* _TASK ITEM_
This exercise calls for the line with "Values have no", the line with "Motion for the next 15", and all lines between them in the material below, output exactly and with no other lines.

* _ENTRIES SHOWN_
────────

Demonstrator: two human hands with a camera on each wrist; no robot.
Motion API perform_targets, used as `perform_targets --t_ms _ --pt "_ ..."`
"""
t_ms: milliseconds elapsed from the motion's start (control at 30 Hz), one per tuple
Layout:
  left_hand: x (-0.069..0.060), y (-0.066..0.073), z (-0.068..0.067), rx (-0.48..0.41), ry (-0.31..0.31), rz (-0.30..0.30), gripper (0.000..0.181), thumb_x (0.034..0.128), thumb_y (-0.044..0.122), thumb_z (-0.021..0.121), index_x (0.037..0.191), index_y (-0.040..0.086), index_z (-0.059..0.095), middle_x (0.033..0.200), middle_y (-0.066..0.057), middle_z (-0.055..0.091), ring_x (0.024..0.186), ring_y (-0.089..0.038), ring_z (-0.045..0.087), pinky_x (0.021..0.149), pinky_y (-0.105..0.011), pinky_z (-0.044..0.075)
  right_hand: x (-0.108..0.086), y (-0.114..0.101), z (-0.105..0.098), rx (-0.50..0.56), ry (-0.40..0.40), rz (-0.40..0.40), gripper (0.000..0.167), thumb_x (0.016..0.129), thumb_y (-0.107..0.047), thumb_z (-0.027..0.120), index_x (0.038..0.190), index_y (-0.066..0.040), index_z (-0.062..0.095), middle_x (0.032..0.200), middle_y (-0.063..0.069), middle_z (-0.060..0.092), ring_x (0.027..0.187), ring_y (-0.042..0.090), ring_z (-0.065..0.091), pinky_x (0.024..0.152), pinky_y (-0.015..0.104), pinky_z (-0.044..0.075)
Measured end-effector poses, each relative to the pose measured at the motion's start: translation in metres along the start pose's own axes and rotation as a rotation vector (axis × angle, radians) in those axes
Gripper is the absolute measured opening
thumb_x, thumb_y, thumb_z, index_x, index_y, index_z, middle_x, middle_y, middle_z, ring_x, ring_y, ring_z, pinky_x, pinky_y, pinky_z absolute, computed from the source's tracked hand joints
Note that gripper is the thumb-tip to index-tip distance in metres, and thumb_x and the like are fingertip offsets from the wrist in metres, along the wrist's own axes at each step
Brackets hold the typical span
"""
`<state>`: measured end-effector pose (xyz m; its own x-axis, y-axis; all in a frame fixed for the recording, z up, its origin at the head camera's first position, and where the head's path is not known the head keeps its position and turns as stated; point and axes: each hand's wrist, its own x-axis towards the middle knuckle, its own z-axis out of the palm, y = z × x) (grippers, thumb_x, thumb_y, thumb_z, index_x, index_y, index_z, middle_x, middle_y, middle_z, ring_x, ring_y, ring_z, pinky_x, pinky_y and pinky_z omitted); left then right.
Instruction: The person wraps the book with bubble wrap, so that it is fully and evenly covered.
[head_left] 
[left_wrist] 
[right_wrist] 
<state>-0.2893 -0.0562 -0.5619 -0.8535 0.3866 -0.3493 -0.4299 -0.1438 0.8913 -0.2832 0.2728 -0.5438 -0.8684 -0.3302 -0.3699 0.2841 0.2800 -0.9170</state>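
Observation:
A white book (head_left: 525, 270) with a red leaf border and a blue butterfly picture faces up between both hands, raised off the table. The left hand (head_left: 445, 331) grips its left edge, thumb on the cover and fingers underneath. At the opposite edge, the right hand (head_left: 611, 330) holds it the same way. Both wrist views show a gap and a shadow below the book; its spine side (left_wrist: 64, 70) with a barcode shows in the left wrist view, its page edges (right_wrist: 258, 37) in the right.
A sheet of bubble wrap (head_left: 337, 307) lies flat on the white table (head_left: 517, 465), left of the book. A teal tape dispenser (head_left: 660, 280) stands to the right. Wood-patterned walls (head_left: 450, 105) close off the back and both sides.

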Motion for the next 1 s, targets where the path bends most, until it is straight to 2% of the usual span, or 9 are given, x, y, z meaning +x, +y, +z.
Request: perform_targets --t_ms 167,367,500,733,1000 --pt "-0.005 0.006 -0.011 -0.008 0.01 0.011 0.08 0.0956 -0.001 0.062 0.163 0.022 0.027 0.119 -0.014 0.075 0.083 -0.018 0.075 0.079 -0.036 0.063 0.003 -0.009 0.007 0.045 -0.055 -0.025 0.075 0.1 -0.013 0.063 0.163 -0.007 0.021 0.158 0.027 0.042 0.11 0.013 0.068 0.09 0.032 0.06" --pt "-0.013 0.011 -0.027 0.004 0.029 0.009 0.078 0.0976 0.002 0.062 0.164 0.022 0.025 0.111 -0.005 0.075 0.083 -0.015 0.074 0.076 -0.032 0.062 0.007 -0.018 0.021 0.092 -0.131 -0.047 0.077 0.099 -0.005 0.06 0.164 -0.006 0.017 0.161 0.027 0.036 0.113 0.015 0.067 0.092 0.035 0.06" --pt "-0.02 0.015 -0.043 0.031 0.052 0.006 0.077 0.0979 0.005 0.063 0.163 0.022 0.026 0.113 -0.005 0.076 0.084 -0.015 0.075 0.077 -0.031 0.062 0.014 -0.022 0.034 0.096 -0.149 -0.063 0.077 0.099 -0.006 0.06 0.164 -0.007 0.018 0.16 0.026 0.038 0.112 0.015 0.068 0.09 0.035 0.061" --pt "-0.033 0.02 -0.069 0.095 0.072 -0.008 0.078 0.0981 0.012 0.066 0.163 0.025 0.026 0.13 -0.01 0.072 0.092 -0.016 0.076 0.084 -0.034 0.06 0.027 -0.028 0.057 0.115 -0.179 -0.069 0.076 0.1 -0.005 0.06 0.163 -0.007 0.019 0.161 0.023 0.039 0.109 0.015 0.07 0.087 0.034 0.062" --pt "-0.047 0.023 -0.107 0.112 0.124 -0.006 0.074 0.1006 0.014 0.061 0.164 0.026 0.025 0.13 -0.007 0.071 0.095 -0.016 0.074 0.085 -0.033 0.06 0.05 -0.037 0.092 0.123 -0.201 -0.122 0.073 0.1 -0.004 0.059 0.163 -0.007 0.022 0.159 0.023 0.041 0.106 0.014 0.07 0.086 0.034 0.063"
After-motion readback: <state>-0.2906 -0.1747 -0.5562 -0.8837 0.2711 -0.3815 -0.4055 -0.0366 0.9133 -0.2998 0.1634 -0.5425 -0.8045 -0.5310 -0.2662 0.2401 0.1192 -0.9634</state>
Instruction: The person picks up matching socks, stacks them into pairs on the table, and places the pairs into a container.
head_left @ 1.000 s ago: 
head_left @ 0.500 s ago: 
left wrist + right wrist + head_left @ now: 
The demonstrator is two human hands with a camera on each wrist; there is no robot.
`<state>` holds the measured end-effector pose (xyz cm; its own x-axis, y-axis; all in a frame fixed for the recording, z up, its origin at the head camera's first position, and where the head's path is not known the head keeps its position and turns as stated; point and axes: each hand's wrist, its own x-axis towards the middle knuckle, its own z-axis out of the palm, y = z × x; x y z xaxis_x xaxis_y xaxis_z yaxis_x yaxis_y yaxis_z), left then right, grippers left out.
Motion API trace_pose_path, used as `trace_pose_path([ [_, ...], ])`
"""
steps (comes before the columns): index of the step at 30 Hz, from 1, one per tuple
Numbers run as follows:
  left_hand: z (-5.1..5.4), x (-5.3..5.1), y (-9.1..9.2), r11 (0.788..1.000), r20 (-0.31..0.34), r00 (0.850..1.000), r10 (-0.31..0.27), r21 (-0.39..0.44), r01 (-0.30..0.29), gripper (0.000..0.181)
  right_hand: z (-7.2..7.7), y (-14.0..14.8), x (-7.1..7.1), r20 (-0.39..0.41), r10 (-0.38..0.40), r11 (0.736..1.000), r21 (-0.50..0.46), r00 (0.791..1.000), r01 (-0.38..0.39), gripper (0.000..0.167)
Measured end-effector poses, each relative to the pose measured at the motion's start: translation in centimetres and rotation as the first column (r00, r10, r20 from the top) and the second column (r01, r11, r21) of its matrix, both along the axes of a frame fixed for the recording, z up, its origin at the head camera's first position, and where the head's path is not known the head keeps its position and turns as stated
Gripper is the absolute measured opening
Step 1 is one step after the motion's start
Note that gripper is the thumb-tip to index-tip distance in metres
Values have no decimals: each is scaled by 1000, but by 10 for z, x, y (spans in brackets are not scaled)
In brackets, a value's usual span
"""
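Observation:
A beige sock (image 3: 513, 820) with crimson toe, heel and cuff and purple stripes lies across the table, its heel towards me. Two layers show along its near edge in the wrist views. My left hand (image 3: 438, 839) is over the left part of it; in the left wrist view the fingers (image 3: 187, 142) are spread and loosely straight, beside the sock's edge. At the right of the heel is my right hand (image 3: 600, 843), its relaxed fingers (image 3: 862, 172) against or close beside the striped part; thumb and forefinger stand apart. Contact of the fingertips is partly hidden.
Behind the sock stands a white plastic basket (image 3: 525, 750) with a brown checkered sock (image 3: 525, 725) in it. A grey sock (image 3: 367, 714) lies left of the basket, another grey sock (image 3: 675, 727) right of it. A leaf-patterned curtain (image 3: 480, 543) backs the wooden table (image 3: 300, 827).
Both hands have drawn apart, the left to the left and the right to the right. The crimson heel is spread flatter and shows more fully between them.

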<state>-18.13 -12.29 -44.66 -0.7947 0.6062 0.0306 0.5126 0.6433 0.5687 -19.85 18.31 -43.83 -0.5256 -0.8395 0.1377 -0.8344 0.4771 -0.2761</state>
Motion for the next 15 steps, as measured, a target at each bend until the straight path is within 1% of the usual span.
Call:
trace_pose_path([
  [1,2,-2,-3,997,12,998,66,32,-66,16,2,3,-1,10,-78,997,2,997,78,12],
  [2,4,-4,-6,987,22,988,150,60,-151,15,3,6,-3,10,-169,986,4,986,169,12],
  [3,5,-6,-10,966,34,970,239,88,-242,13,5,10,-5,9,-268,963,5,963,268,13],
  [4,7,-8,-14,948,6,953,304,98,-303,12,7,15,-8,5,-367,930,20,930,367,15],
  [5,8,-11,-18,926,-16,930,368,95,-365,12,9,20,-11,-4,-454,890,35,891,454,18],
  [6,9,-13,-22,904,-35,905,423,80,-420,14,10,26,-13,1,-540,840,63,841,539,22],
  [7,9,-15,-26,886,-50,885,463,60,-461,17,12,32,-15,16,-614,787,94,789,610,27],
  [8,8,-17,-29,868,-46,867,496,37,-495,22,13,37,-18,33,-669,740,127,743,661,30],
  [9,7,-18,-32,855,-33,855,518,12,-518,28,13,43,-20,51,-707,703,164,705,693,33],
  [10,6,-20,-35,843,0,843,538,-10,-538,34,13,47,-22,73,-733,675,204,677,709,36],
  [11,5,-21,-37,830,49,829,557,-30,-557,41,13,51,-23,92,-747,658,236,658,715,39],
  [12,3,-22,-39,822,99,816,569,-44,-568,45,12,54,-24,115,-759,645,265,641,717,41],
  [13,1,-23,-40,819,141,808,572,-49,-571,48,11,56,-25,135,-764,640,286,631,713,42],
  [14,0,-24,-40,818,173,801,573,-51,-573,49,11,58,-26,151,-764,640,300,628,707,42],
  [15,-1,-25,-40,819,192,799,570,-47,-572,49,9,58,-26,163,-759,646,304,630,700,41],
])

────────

* _RESPONSE TO THIS TASK_
Values have no decimals: each is scaled by 1000, but by 10 for z, x, y (spans in brackets are not scaled)
In brackets, a value's usual span
"""
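Observation:
A beige sock (image 3: 513, 820) with crimson toe, heel and cuff and purple stripes lies across the table, its heel towards me. Two layers show along its near edge in the wrist views. My left hand (image 3: 438, 839) is over the left part of it; in the left wrist view the fingers (image 3: 187, 142) are spread and loosely straight, beside the sock's edge. At the right of the heel is my right hand (image 3: 600, 843), its relaxed fingers (image 3: 862, 172) against or close beside the striped part; thumb and forefinger stand apart. Contact of the fingertips is partly hidden.
Behind the sock stands a white plastic basket (image 3: 525, 750) with a brown checkered sock (image 3: 525, 725) in it. A grey sock (image 3: 367, 714) lies left of the basket, another grey sock (image 3: 675, 727) right of it. A leaf-patterned curtain (image 3: 480, 543) backs the wooden table (image 3: 300, 827).
Both hands have drawn apart, the left to the left and the right to the right. The crimson heel is spread flatter and shows more fully between them.
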
<state>-18.13 -12.29 -44.66 -0.7947 0.6062 0.0306 0.5126 0.6433 0.5687 -19.85 18.31 -43.83 -0.5256 -0.8395 0.1377 -0.8344 0.4771 -0.2761</state>
Motion for the next 15 steps, as measured, a target at each bend until the straight path is within 1% of the usual span.

Nothing remains to be added to the response.